Similarly, we can create a Trevisan’s extractor using a polynomial one-bit extractor and a finite field polynomial weak design. This extractor takes as input a block of 1 MiB and outputs 500 KiB consuming a seed of roughly 26 KiB.

import randextract
from randextract import RandomnessExtractor

ext = RandomnessExtractor.create(
        extractor_type="trevisan",
        weak_design_type="finite_field",
        one_bit_extractor_type="polynomial",
        input_length=2**20,
        relative_source_entropy=0.8,
        output_length=500 * 2**10,
        error_bound=1e-3)

print(f"Output length = {ext.output_length}")
print(f"Required seed length = {ext.seed_length}")

These are examples of actual implementations. For all available parameters of the respective implementation we hereby refer to the actual implementation and its description, see respective docstrings.

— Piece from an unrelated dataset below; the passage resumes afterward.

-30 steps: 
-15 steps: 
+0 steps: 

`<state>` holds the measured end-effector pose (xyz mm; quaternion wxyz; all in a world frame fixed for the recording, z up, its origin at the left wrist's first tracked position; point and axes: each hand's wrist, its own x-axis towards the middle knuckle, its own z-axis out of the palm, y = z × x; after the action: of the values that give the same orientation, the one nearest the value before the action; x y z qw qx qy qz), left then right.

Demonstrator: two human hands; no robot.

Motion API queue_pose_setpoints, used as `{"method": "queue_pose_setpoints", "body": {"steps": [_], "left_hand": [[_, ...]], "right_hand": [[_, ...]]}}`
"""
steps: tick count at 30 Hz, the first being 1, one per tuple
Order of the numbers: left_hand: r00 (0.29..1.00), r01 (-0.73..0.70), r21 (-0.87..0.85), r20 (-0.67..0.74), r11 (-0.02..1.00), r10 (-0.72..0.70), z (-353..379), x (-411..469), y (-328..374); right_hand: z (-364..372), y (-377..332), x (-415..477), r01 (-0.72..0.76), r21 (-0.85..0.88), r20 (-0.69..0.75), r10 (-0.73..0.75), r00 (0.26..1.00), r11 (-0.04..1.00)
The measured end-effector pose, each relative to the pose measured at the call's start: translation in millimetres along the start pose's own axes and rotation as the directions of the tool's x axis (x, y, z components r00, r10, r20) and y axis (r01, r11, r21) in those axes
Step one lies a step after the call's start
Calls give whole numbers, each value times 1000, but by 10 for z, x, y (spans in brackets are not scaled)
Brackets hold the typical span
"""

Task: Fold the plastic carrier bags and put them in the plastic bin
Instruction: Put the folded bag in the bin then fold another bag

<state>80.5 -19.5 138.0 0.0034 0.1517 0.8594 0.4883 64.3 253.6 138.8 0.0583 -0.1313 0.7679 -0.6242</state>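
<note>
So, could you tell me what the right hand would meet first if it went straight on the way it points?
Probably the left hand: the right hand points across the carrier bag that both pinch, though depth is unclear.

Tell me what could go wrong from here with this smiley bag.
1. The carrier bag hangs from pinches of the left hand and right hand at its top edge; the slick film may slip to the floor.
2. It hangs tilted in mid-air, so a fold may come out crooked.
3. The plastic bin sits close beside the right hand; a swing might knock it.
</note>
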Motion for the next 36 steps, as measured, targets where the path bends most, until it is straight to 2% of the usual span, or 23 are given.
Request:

abstract property input_length: int#

Returns the expected length of the input by the randomness extractor, i.e., the expected length of a bit string from a weak random source.

Returns:

Length of the input.

Return type:

int

abstract property seed_length: int#

Returns the expected length of the required seed by the randomness extractor.

Returns:

Length of the seed.

Return type:

int

abstract property output_length: int#

Returns the length of the randomness extractor’s output.

Returns:

An integer in the range [0, input_length).

Return type:

int

abstract static calculate_length(extractor_type, input_length, **kwargs) int#

For a given extractor type (i.e., quantum-proof) and a set of parameters (e.g., error_bound or relative_source_entropy), it computes the optimal output length for the extractor. In the case of one-bit extractors, it computes the optimal seed length instead. The exact number of accepted arguments depends on the particular implementation.

Parameters:
  • extractor_type (str) – Type of side information for which the extractor should remain secure. It can take two values: “classical” or “quantum”, for classical-proof and quantum-proof extractors, respectively.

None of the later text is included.